My guilt was starting to overwhelmed me. It was equalled by my ever-growing desire for Dudu. I couldn’t believe how conflicted I felt and it was killing me. I needed to talk to someone but at the same time I didn’t know what to say or even how to say it. I started to feel paranoid thinking that everyone could tell that I just slept with a woman almost as if it were stamped on my forehead for all to read judge and scrutinize.
It was noon and I sat in my favourite restaurant waiting for Loyiso to arrive. We had a ritual of meeting there once a week for coffee since it was where we did our first date. Just my luck – our day happened to fall on the day after I slept with Dudu and since I had never missed a day I couldn’t miss today of all days.
I never did fall asleep that morning after leaving Dudu and crawling into bed with Loyiso. I eventually just got up took a shower and left the house before Loyiso got up leaving him a note which said I had a few errands to run and I would see him at the café later on. I wasn’t ready to see Loyiso yet. I wasn’t ready to look into his face after I did the unthinkable: Slept with his best friend… A woman!
My head was pounding with confusion and excitement so I closed my eyes to grab a welcome little reprieve but that was quickly interrupted when my cell phone started to ring. I grabbed it before the entire song played out. I definitely need to change my ring tone.
“Hello” I said.
“Hey you.” Dudu’s voice sent an unexpected chill through my body.
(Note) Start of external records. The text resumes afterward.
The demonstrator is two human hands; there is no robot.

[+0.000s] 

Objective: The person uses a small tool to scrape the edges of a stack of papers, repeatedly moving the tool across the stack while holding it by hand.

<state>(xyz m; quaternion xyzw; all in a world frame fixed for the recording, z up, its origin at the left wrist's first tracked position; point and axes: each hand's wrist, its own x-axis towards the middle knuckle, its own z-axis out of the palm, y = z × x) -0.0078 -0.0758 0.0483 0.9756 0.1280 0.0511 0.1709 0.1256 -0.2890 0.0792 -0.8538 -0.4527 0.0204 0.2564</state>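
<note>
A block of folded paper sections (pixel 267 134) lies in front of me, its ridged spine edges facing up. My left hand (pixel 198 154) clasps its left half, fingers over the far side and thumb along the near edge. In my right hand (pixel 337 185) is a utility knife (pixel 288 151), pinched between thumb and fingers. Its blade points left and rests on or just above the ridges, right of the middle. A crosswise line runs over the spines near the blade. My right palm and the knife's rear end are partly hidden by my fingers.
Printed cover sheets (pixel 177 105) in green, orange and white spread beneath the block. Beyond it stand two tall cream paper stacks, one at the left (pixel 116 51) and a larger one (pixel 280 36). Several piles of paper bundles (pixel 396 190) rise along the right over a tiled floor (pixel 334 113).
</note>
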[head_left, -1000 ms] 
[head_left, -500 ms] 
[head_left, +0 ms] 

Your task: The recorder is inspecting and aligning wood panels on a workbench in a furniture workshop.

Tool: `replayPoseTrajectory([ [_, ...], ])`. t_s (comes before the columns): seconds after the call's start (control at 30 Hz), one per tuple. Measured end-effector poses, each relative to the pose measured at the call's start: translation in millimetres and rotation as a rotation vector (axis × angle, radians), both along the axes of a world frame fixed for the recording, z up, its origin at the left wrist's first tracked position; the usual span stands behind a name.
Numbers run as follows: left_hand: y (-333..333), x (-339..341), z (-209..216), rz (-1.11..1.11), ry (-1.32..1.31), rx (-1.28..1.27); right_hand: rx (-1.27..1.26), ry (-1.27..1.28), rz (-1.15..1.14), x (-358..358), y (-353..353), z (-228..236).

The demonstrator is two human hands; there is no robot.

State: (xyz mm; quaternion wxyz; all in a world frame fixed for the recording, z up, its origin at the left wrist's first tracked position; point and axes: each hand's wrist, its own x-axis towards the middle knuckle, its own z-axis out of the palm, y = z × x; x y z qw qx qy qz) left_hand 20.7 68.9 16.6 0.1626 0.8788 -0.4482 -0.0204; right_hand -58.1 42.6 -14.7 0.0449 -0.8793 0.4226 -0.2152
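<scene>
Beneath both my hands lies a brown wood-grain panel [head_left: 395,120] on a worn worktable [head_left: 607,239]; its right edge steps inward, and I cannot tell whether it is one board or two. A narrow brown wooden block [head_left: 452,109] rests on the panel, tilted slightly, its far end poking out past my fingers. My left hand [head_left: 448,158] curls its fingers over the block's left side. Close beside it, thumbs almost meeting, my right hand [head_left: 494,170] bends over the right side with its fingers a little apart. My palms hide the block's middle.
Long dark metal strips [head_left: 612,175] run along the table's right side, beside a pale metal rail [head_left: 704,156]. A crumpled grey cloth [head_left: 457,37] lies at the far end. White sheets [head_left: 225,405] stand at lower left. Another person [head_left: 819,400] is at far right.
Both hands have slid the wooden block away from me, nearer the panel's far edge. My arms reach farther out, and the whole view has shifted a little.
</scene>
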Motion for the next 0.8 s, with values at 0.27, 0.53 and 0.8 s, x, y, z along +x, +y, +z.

“What are you up to?” Dudu inquired. “Waiting for Loyiso at the restaurant.”
“Oh.” Dudu was quiet; I’m sure the mere mention of Loyiso’s name had a totally different meaning now than it did before.
“So Tsholo I called to tell you that I had a really amazing time with you last night and well I can’t stop thinking about you.”
I quickly looked around making sure no one was in earshot. I hunched over as I dropped my voice down an octave to a whisper.
“I um I can’t stop thinking about you either” I said.
“I want to see you again Tsholo.”
I took a deep breath upon hearing this. I didn’t know how to digest it all.
Everything was going way too fast.
“What about Loyiso?” I asked.
“What about him?”
“What if he finds out?”
“I thought about that” Dudu replied “and I know we’re skating on thin ice here but Tsholo I don’t want to stop seeing you. Are you having second thoughts?”
I contemplated Dudu’s question and the crazy thing was that I never once had second thoughts. Guilty thoughts yes but it never crossed my mind to stop seeing her.
“Tsholo are you there?” Dudu asked
“Yeah I’m here. I’m just having a hard time with the guilt; that’s all” I said.
Then before I knew it I had an idea and before I could stop it it was shooting out of my mouth like a cannonball.
“Maybe we should tell him” I said.
“Are you crazy Tsholo? He would kill us!” Dudu exclaimed. “Listen Tsholo if we continue to see each other we have to promise that we will never ever tell Loyiso.”
“Yeah you’re right. I guess I thought if I got it off my chest I wouldn’t feel so guilty.”
“Yeah” Dudu said “but then you would have to deal with maybe breaking up your relationship and my friendship with him which in my opinion is way more devastating than a little guilt. Believe me it’s better this way. Besides Loyiso would never understand.” “No he wouldn’t” I agreed.
“Tsholo this should be our secret. No one has to know but us right?” Dudu added.
I looked up to see a middle-aged woman staring my way and wondered if she was eavesdropping in on my conversation. I shot her an evil look as I lowered my voice even more.
“So then we agree that we will never say anything to Loyiso” Dudu said.
“Yeah I promise.”
So there you have it; that was our agreement and our pact – that Loyiso would never find out at least not from either of us.
I hung up with Dudu and continued to wait for Loyiso. Twenty minutes later I got a text message from him that he had an emergency at the office and had to go in to take care of it. In the past I would have been annoyed to the tenth power but right then at that very moment I felt relieved. I wasn’t ready to face my boyfriend; I needed a little more time to think. I quickly texted him back “No problem” then took a deep breath as I closed my eyes again to finally grab that little bit of well-needed reprieve.